Sambil merapat di sebuah teluk untuk tempat kapal bersandar bermalam. Kami melakukan night dive. Eel Mooray, Goby, Spanish Dancer dan gurita menjadi tamu kami malam ini. Tak berapa lama kami bergegas kembali ke kapal. Makan malam yang nikmat sudah menanti.

Pagi esok, kapal sudah bergerak menuju Kal Dream. Arus kali ini cukup kencang. Kami melihat sekumpulan ikan ikan seperti trigger fish, unicorns and surgeons dan beberapa snapper berukuran 50 – 70 cm. Tak lupa eye- catching imperial angel fish.
Arus berkekuatan 2 knots agak merepotkan. Terlebih jika anda membawa Housing berisi kamera Panasonic DVX 100 A serta baterei lampu seberat 8 kg terkait di tabung penyelaman. Jika diperhatikan begitu banyak softcoral – invertebrata – membuat dilemma ketika tangan kita menahan di batu koral. Sebuah pilihan sulit ketika dihadang arus keras.
Kami melakukan drift dive ketika oksigen menipis sekaligus melakukan decompression stop. Melegakan rubber boat sudah menunggu kami.
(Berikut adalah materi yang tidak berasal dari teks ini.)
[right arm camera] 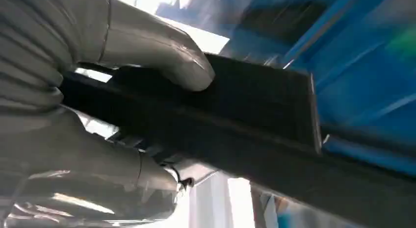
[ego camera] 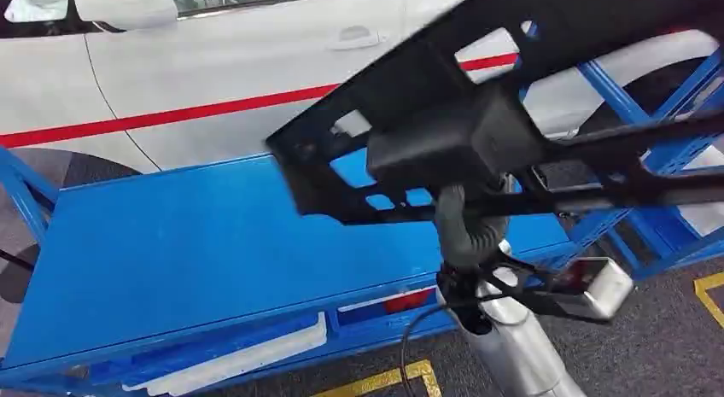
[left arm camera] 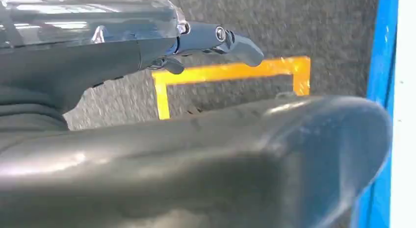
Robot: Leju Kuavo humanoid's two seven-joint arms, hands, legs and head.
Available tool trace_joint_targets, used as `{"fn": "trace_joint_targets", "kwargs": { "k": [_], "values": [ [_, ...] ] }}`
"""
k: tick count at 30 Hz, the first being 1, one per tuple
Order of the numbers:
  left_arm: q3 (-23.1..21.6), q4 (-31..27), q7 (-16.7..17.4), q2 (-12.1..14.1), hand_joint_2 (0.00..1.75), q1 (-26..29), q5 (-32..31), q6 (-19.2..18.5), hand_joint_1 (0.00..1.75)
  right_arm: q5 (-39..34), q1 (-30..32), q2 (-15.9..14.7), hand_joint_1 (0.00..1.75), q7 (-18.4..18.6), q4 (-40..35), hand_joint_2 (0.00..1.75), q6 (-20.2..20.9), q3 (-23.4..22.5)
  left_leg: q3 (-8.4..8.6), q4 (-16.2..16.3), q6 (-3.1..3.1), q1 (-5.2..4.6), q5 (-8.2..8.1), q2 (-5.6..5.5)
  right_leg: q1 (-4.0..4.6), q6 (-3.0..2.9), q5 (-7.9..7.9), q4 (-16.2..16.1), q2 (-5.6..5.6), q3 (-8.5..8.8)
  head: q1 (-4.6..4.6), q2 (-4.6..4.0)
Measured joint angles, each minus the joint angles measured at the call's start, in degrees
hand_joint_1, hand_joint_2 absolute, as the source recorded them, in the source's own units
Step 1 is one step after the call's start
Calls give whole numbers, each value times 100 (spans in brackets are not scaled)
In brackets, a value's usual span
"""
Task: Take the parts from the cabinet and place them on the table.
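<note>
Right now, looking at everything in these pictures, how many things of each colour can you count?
Black: 1, the long plastic part that the right hand grips.
Blue: 2, the table and the rack behind it.
White: 1, the car with a red stripe.
Yellow: 2, the floor markings and.
Total: 6.
</note>
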Motion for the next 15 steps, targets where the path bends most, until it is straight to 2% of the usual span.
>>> {"fn": "trace_joint_targets", "kwargs": {
  "k": [1,2,3,4,5,6,7,8,11,12,13,14,15],
  "values": [
    [4,0,0,0,0,-3,9,6,0,-237,52,-7,171,15,-80,175,451,18,-220,508,-12,4,-237,1,11,-2,0,3,0,-4,2,0],
    [11,0,20,0,0,-5,18,15,0,-416,95,-11,171,42,-101,175,772,46,-376,867,-18,3,-358,1,24,-9,3,8,1,-15,2,0],
    [33,0,81,0,0,-5,28,32,0,-615,133,-28,171,96,-86,175,1092,70,-418,976,-12,2,-338,1,31,-10,4,17,3,-21,0,0],
    [53,0,118,2,0,-4,48,48,0,-730,153,-48,171,131,-70,175,1300,85,-306,775,-3,1,-182,1,37,-10,4,26,6,-28,0,0],
    [70,0,138,7,0,-10,64,52,0,-784,165,-61,171,147,-55,175,1415,103,-84,356,11,1,40,1,39,-10,4,41,7,-32,2,0],
    [94,0,142,11,0,-18,64,54,0,-801,166,-68,171,157,-47,175,1467,114,206,-174,33,0,268,1,42,-9,4,59,6,-34,2,0],
    [114,0,151,20,0,-32,64,57,0,-817,166,-72,171,171,-42,175,1505,127,502,-702,69,-2,421,4,46,-3,3,83,4,-41,0,0],
    [129,0,168,24,0,-55,64,59,0,-854,169,-77,171,188,-38,175,1549,138,538,-798,88,-36,396,1,91,33,-1,116,6,-69,0,0],
    [147,0,359,24,0,-55,77,118,0,-1097,191,-122,171,440,10,175,1879,210,474,-787,163,-60,485,-10,56,140,76,99,6,-102,2,0],
    [151,0,442,15,0,-46,53,144,0,-1165,197,-144,171,501,43,175,1944,227,453,-852,208,-17,553,-5,94,180,104,103,13,-118,2,0],
    [151,0,505,9,0,-55,28,157,0,-1231,199,-177,171,540,87,175,1959,243,442,-874,231,9,599,17,57,193,21,147,31,-146,2,0],
    [151,0,608,9,0,-69,-24,190,0,-1353,188,-234,171,577,159,175,1961,269,366,-886,280,7,661,19,56,234,-299,385,34,-254,2,0],
    [149,0,677,11,0,-76,-65,214,0,-1461,187,-299,171,603,228,175,1961,280,301,-886,293,6,700,17,29,266,-598,763,33,-386,2,0]
  ]
}}
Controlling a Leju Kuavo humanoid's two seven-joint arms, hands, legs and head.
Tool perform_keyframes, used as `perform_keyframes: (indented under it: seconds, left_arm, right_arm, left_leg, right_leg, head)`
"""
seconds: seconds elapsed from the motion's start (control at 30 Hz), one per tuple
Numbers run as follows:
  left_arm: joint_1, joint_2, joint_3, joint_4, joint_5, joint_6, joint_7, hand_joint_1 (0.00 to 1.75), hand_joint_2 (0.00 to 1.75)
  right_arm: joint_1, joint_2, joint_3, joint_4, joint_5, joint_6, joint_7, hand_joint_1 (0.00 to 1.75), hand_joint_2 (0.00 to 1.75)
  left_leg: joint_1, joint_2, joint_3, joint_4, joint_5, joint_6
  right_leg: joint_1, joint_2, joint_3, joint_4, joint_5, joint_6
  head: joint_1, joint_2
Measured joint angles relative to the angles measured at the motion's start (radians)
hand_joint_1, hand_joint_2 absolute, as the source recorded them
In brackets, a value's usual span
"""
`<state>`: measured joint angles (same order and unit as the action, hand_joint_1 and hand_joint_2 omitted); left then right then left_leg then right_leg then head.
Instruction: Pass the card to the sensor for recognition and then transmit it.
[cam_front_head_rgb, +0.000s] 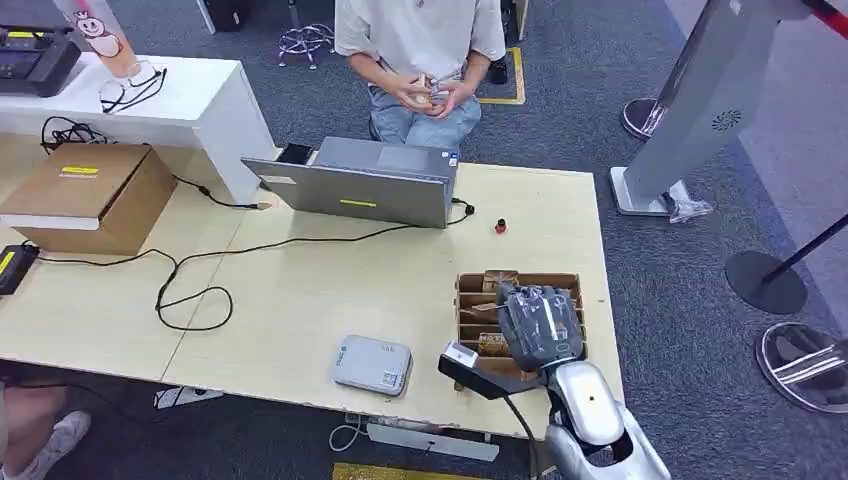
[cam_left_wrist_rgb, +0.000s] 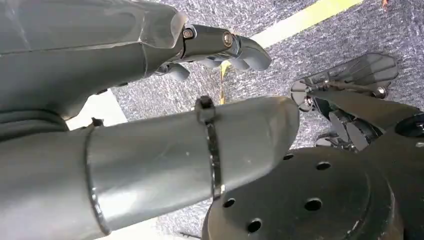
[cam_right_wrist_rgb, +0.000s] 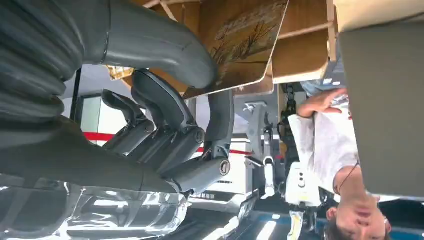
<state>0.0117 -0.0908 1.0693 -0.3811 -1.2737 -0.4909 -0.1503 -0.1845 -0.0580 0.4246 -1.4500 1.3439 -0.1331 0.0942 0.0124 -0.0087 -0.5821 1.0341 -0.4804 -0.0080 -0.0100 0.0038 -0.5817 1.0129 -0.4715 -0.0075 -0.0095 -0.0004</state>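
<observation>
Early stage: right hand (cam_front_head_rgb: 540, 325) sits over the slotted wooden card box (cam_front_head_rgb: 468, 290) at the table's near right. In the right wrist view the thumb and a finger pinch a printed card (cam_right_wrist_rgb: 240, 45), apparently not yet lifted clear of the box. Sensor (cam_front_head_rgb: 373, 364), a grey pad to the left, awaits; scan and handover remain. Left hand (cam_left_wrist_rgb: 220, 47) hangs with fingers curled, holding nothing. Sensor label unreadable; no legible writing.

Right hand (cam_front_head_rgb: 540, 325) pinches card (cam_right_wrist_rgb: 245, 45); left hand (cam_left_wrist_rgb: 210, 45) curled.
</observation>
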Motion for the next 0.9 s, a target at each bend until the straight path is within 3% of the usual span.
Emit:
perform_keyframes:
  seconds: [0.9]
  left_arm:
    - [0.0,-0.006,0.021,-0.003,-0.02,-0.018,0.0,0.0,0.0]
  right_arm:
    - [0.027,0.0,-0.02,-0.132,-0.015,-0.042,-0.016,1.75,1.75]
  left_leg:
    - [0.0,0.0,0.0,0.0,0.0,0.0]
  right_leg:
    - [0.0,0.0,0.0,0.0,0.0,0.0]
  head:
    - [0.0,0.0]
Sebuah temat yang dinamakan Board Rooam – banyak ikan ikan. Bagai akuarium raksasa. Menyenangkan sekali melihat grouper dan beberapa jenis lainnya. Saya mencoba beberapa angle untuk mendapatkan gambar Baracuda yang melintas.
Kontur yang hampir sama di Mini Wall. Kita memasuki dari sebuah pantai dan hampir seluruh permukaan komtur ditutupi crinoid sepanang 50 meter, dan terlihat sebuah ‘ wall ‘ kecil, dekat Kalabahi. Soft Corals, sponges dan invertebrates memenuhi dinding wall dengan kedalama hanya 10 meter mungkin.
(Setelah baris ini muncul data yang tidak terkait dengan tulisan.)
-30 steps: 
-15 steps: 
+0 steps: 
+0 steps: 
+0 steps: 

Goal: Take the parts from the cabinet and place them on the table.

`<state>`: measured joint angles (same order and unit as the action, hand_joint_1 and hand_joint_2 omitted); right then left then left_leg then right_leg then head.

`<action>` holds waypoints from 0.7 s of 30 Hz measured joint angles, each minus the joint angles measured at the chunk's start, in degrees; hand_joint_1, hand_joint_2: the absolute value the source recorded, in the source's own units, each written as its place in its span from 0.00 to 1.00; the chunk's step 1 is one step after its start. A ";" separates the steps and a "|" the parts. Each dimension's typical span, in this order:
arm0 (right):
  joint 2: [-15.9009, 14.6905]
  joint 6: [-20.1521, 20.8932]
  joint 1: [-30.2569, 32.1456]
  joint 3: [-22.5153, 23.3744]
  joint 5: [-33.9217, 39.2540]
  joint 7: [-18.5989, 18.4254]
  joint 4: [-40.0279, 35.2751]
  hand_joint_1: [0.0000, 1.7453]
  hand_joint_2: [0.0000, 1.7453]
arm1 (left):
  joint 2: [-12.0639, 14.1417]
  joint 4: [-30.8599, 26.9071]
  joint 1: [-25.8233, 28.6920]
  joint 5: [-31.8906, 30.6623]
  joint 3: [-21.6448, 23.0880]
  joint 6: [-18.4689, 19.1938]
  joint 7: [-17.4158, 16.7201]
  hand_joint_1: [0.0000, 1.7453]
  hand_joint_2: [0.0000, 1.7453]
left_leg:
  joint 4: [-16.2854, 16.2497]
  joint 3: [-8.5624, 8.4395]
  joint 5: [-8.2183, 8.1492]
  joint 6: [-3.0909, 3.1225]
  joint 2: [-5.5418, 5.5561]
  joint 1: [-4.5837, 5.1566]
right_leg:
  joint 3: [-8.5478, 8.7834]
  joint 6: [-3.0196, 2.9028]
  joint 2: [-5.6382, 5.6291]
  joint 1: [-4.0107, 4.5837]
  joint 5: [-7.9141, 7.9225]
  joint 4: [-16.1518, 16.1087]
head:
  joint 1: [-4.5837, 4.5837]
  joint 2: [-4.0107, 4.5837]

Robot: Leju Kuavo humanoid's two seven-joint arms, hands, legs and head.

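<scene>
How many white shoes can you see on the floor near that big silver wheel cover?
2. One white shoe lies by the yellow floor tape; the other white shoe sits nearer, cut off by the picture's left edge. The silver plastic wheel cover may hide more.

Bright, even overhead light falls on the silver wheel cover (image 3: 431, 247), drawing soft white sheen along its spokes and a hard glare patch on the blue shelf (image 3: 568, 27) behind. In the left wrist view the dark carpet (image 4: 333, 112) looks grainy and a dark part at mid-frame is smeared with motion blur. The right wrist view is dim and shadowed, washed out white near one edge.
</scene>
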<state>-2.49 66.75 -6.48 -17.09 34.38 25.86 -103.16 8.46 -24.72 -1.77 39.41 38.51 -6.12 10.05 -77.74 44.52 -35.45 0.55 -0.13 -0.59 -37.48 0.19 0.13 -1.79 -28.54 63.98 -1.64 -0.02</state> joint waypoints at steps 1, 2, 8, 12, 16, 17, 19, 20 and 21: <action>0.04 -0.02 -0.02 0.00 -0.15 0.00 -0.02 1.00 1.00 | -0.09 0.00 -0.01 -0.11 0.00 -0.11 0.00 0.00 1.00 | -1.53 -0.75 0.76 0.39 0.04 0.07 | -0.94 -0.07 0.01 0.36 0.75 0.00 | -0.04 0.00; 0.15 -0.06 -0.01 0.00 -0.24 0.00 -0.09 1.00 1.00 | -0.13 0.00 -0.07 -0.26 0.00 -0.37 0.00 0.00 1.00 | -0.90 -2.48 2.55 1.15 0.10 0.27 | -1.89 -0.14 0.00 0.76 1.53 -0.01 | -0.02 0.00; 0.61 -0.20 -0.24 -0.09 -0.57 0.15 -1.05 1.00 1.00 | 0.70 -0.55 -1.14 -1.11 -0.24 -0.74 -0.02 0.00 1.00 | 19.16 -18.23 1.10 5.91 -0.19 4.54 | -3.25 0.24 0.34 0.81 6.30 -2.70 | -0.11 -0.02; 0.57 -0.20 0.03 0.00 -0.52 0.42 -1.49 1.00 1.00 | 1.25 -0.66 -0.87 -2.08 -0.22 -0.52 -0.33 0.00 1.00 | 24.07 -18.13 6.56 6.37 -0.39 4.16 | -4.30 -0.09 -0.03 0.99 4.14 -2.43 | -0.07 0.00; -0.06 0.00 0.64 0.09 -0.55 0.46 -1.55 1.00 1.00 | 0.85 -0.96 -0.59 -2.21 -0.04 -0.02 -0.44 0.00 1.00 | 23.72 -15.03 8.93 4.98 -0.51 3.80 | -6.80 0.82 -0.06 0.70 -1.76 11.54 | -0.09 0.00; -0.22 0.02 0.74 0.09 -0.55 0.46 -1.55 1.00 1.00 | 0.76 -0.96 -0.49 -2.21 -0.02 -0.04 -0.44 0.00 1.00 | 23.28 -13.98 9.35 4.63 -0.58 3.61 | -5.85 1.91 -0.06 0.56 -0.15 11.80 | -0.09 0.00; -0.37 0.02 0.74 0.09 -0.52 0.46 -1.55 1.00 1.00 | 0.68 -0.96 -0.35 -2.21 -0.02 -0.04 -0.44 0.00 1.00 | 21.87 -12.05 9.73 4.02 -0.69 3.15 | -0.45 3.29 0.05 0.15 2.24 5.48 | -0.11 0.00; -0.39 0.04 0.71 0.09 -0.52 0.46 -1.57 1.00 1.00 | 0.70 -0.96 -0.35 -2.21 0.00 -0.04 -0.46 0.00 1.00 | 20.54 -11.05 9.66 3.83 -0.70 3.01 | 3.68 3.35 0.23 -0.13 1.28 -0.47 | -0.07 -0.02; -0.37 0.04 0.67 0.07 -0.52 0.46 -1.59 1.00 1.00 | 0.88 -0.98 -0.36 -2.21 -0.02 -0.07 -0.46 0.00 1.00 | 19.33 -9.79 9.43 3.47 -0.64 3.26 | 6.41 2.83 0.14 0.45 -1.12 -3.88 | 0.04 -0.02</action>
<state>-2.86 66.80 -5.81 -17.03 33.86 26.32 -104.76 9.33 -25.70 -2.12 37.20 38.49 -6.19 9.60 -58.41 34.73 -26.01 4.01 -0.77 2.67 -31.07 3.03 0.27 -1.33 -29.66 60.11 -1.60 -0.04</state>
Di pelabuhan Kalabahi kami merapat dan saya, Sani, Barito, Mbak Ita, Ochi, Henry, Andi memutuskan menuju Takpala, sebuah perkampungan tradisional pulau Alor. Dengan mencarter sebuah angkot, kami menempuh 30 menit perjalanan menuju dataran tinggi. Disana masih ditemui bentuk kehidupan tradisional masyarakat Alor dalam rumah rumah adat yang terjaga apik.
Dari atas kami bisa menyaksikan teluk yang indah. Sebuah perjalanan yang tidak sia sia.
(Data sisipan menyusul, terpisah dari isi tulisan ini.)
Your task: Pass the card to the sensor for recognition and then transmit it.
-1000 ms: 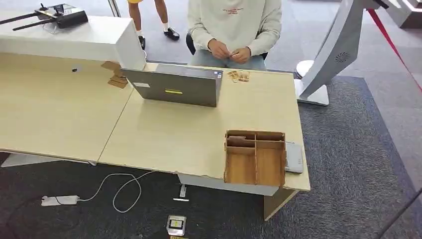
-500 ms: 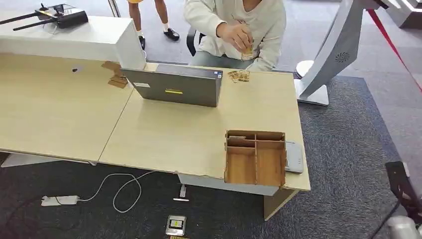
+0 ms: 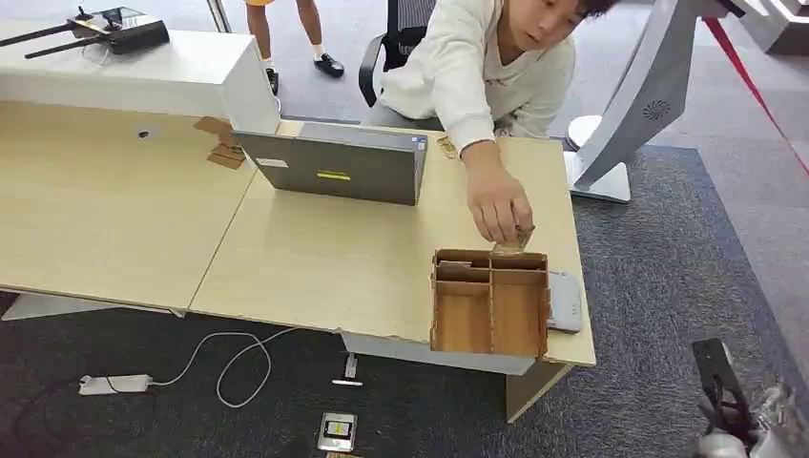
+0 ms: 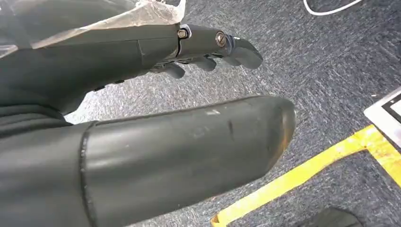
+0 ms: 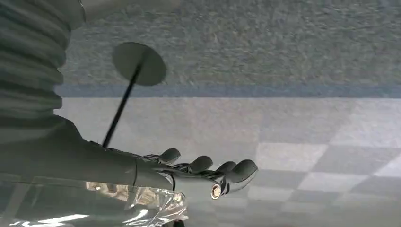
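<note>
Leaning across the worktop point(image 3: 315, 258), a person's hand point(image 3: 498, 202) holds the card point(image 3: 518, 239) at the wooden tray's point(image 3: 489, 303) back edge. The left hand point(image 4: 208, 47) and right hand point(image 5: 203, 172) hang empty over carpet, fingers loosely extended.

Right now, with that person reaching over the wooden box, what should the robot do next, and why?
Probably wait. The person's hand is lowering a card at the far edge of the wooden box, and the right hand, empty, is low beside the table. Once the person withdraws, it could reach for the card.
</note>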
Tak terasa hari semakin berlalu. Kami menyempatkan dive di Coconut Groove dan Cave Point, sebelum kapal kembali ke Teluk Maumere. Dive trip ini sangat berkesan. Bertemu teman teman baru dan melihat sebuah sudut negeri yang kadang terabaikan.
Sayup sayup suara pedagang kain tenun mengagetkan saya. Iring iringan perahu kecil dari daratan pulau, menawarkan tenun alor yang terkenal. Sore ini angin begitu lembut.

Share

  1. 0
    3 February 2023 23:33:16

    CremnnanY

    Gastrointestinal stromal tumours GIST are usually managed in collaboration with GI surgical services, and are discussed in separate BSG guidance priligy tablets price Matthews E, Brassington R, Kuntzer T, Jichi F, Manzur AY

  2. 0
    4 February 2023 11:32:28

    Dreacit

    vendo kamagra cialis 1 of the nation s population older than age 12

Latest

About

Dunia Laut berisi kumpulan cerita dan foto-foto tentang kekayaan alam hayati lautan Indonesia.

Blog ini dikelola oleh Iman Brotoseno, PADI Dive Instructor.

© Dunia Laut. Design by Muhammad Zamroni.